Assigned task: From the very first line down to the line containing "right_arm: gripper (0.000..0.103", write out the material exactly as it appears, and no more.

—————

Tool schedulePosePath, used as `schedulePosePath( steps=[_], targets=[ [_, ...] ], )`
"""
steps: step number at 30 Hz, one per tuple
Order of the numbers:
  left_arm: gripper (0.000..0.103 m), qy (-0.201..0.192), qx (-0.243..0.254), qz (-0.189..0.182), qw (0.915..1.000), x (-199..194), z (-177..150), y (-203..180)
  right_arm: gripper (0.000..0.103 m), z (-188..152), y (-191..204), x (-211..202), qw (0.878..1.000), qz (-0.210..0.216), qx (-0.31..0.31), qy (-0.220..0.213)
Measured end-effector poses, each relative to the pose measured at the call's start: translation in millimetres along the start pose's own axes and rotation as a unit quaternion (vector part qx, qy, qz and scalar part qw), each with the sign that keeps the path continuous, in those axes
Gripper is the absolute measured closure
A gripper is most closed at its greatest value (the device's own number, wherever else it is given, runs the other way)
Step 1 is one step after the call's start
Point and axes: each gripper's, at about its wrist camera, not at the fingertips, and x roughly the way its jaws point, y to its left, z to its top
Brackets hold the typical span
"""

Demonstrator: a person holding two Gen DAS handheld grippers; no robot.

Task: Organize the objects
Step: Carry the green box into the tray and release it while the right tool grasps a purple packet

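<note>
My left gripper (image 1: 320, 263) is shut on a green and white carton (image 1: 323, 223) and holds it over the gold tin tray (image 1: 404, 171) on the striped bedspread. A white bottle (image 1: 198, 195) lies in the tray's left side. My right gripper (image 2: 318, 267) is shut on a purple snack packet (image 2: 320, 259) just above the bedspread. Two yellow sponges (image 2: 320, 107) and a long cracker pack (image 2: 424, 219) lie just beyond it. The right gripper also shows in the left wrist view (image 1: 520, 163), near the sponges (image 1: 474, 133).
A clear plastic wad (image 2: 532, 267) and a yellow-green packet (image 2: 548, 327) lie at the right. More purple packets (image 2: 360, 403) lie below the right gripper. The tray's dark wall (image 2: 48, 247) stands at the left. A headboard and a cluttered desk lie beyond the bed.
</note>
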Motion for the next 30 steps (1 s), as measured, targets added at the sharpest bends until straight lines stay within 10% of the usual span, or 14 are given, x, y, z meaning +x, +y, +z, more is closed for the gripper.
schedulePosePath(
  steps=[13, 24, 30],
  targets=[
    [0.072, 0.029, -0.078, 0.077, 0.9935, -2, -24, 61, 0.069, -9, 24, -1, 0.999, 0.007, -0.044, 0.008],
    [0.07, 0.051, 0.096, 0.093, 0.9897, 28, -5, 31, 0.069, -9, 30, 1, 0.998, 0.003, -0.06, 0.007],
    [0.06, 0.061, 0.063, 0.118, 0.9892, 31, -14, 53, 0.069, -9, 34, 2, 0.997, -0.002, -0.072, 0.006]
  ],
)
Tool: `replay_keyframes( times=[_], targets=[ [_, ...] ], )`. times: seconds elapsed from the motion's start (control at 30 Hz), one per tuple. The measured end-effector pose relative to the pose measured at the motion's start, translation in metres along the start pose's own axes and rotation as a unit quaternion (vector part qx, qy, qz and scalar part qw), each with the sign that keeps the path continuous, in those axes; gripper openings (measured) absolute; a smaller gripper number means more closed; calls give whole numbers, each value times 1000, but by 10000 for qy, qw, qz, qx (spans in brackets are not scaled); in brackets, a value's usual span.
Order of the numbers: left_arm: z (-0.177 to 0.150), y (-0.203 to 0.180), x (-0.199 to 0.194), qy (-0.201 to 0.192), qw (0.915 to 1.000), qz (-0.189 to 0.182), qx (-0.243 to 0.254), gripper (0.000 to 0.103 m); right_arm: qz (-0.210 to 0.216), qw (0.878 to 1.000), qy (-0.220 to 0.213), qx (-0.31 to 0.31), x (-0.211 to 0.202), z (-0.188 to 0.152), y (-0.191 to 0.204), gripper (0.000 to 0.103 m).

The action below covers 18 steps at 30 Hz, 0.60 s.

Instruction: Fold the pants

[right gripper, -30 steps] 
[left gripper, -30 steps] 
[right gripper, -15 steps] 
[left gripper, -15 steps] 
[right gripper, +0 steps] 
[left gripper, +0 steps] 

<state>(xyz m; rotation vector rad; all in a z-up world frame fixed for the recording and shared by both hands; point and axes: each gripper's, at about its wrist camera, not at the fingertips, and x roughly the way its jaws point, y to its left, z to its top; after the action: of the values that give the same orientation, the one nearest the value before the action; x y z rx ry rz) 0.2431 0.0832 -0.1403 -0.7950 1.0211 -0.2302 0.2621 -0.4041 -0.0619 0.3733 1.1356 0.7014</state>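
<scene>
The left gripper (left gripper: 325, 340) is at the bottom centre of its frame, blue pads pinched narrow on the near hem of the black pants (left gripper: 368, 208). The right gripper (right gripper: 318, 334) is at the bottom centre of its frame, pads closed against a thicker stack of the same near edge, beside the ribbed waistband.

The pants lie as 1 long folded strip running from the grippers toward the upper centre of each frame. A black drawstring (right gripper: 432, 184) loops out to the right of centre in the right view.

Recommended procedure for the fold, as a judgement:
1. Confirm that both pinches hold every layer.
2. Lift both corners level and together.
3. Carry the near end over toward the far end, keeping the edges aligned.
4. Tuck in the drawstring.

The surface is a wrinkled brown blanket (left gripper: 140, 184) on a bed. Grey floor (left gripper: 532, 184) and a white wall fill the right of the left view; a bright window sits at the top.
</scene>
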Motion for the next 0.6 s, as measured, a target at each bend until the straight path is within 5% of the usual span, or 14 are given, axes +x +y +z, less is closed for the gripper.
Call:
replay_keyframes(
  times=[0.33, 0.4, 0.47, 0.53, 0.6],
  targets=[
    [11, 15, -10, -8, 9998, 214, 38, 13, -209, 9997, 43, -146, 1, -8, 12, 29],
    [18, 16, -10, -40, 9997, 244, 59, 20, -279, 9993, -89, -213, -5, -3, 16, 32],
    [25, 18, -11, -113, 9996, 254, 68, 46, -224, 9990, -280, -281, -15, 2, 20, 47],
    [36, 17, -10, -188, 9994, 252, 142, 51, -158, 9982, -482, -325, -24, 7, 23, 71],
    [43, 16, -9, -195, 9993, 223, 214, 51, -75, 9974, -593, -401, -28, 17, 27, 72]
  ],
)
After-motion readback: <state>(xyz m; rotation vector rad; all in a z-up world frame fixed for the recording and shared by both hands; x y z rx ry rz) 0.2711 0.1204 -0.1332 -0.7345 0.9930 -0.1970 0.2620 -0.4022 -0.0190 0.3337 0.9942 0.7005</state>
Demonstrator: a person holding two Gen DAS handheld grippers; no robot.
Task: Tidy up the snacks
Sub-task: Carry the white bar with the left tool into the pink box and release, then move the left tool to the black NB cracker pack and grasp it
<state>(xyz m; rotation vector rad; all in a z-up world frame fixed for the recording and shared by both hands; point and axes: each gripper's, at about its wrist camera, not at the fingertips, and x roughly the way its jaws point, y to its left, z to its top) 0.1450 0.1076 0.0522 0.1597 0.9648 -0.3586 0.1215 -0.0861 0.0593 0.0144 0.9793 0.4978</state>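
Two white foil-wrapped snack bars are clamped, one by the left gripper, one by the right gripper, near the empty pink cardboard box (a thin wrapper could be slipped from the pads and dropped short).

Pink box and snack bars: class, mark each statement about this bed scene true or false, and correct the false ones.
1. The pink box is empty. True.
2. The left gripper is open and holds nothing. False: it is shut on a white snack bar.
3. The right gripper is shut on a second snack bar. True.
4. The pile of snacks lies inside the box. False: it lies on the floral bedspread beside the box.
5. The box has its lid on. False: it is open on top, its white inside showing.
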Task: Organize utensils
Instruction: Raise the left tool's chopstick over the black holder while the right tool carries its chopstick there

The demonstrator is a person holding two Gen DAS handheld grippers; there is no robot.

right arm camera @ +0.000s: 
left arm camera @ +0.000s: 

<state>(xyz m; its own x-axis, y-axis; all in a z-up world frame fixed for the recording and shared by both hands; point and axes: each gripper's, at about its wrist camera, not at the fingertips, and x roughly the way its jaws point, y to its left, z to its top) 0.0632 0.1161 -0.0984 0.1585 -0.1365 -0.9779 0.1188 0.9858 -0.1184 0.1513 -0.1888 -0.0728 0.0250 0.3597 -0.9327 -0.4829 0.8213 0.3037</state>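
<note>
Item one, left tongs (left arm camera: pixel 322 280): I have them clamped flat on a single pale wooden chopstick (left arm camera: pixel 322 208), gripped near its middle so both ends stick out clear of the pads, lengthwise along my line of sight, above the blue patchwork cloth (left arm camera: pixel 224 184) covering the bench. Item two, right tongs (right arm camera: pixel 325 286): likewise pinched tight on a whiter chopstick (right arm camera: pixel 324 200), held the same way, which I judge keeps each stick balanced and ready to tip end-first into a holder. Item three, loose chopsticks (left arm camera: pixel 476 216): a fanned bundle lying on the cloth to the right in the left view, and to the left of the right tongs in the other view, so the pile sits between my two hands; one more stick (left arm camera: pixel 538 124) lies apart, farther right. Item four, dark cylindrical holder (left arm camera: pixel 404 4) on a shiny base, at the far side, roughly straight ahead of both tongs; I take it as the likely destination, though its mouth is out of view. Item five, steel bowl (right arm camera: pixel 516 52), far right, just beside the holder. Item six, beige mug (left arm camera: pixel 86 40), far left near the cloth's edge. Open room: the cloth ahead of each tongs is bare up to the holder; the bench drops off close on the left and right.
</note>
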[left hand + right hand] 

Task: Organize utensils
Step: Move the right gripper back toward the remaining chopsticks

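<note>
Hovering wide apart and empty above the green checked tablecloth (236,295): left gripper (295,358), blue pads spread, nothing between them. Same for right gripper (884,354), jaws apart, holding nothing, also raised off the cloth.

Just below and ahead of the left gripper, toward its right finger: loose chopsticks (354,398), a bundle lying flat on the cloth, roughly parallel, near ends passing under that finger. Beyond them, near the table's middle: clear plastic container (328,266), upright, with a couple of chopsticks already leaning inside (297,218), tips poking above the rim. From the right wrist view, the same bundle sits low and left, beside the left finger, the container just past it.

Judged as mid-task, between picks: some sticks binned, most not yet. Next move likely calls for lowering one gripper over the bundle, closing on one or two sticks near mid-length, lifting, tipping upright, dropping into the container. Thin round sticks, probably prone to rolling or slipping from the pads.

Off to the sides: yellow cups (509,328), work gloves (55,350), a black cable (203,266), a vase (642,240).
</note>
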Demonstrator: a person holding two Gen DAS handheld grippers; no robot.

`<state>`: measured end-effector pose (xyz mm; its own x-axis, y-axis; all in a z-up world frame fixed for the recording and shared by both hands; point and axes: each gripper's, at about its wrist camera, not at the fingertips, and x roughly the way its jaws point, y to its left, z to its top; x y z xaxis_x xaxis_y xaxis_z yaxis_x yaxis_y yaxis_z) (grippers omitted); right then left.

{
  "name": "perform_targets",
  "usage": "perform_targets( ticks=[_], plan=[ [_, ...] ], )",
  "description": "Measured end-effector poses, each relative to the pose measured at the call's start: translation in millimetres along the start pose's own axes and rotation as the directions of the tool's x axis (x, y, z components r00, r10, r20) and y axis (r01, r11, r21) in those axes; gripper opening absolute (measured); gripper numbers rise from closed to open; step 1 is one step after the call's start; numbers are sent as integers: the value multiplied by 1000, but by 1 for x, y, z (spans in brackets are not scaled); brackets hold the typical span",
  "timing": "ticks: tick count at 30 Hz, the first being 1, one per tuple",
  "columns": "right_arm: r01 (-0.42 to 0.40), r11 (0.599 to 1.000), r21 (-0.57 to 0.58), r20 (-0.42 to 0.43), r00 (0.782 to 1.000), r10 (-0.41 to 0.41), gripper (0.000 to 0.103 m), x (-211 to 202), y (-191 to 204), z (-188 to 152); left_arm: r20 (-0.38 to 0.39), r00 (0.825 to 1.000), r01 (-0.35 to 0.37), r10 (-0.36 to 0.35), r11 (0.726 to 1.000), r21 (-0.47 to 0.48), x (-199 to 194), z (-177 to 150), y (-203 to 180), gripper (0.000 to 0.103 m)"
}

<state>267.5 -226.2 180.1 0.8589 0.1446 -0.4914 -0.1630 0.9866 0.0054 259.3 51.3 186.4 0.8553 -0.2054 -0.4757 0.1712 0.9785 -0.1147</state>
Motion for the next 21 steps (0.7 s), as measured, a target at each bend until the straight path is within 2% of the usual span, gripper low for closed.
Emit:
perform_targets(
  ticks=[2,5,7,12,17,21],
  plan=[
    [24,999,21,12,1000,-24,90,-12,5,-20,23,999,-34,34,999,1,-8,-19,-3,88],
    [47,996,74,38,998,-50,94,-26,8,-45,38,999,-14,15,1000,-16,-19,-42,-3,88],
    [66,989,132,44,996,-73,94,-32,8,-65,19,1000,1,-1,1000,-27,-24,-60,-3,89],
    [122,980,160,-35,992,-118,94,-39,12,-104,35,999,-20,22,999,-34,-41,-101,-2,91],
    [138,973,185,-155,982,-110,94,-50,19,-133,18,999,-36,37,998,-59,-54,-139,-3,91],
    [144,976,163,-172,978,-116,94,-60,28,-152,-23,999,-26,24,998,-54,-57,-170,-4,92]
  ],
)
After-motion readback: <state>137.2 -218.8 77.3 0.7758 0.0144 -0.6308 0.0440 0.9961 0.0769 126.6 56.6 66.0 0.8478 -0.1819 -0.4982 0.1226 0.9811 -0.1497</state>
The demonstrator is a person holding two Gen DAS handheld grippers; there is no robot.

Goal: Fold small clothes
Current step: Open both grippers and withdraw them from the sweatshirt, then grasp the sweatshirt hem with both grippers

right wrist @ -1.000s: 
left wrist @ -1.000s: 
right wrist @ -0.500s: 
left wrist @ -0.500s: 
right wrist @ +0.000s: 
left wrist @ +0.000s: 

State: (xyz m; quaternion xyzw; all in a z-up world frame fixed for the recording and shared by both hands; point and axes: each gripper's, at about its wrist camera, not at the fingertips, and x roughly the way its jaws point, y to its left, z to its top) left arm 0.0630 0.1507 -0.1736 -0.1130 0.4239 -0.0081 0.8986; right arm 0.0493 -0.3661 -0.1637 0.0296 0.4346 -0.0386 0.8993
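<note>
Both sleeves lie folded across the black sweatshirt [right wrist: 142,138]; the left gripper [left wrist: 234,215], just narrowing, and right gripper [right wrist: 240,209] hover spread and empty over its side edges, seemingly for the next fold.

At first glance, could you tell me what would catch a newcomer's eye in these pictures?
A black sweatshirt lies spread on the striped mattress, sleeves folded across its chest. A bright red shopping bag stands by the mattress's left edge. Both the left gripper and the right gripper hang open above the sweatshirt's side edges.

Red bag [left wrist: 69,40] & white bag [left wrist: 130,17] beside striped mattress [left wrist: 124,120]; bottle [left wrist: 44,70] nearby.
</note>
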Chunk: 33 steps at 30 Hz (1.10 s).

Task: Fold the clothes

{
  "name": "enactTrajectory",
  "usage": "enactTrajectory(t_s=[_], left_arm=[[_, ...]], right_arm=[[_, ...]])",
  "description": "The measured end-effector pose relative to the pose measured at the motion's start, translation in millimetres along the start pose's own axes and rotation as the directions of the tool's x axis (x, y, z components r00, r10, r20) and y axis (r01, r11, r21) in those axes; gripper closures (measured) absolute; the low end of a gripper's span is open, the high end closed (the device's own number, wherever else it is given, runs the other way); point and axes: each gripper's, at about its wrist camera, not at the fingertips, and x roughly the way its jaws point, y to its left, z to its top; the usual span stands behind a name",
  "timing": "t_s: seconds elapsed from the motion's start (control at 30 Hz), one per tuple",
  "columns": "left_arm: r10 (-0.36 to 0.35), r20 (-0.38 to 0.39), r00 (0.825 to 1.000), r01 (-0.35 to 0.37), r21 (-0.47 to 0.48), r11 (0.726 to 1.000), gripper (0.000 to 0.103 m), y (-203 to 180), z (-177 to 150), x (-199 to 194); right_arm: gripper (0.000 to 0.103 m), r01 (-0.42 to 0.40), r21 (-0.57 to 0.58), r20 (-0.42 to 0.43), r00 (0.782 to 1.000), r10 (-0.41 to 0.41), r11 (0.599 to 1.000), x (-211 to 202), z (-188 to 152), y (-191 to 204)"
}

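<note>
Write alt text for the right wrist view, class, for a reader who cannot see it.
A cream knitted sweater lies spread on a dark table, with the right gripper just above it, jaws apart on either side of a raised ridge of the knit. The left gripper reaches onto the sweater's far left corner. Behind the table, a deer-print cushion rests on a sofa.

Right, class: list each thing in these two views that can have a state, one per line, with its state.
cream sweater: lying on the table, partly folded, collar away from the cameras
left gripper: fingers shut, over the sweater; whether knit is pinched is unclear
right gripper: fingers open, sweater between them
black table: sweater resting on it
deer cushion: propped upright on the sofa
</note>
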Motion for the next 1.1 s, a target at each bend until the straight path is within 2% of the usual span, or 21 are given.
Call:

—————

Exercise answer:
Tool schedulePosePath, used as `schedulePosePath( steps=[_], targets=[ [_, ...] ], )`
"""
steps: step number at 30 Hz, one per tuple
Order of the numbers:
  left_arm: gripper (0.000..0.103 m), qy (-0.201..0.192), qx (-0.243..0.254), qz (-0.189..0.182), qw (0.915..1.000), x (-199..194), z (-177..150), y (-203..180)
  right_arm: gripper (0.000..0.103 m), z (-188..152), y (-191..204), x (-211..202), qw (0.878..1.000), qz (-0.210..0.216), qx (-0.31..0.31), qy (-0.220..0.213)

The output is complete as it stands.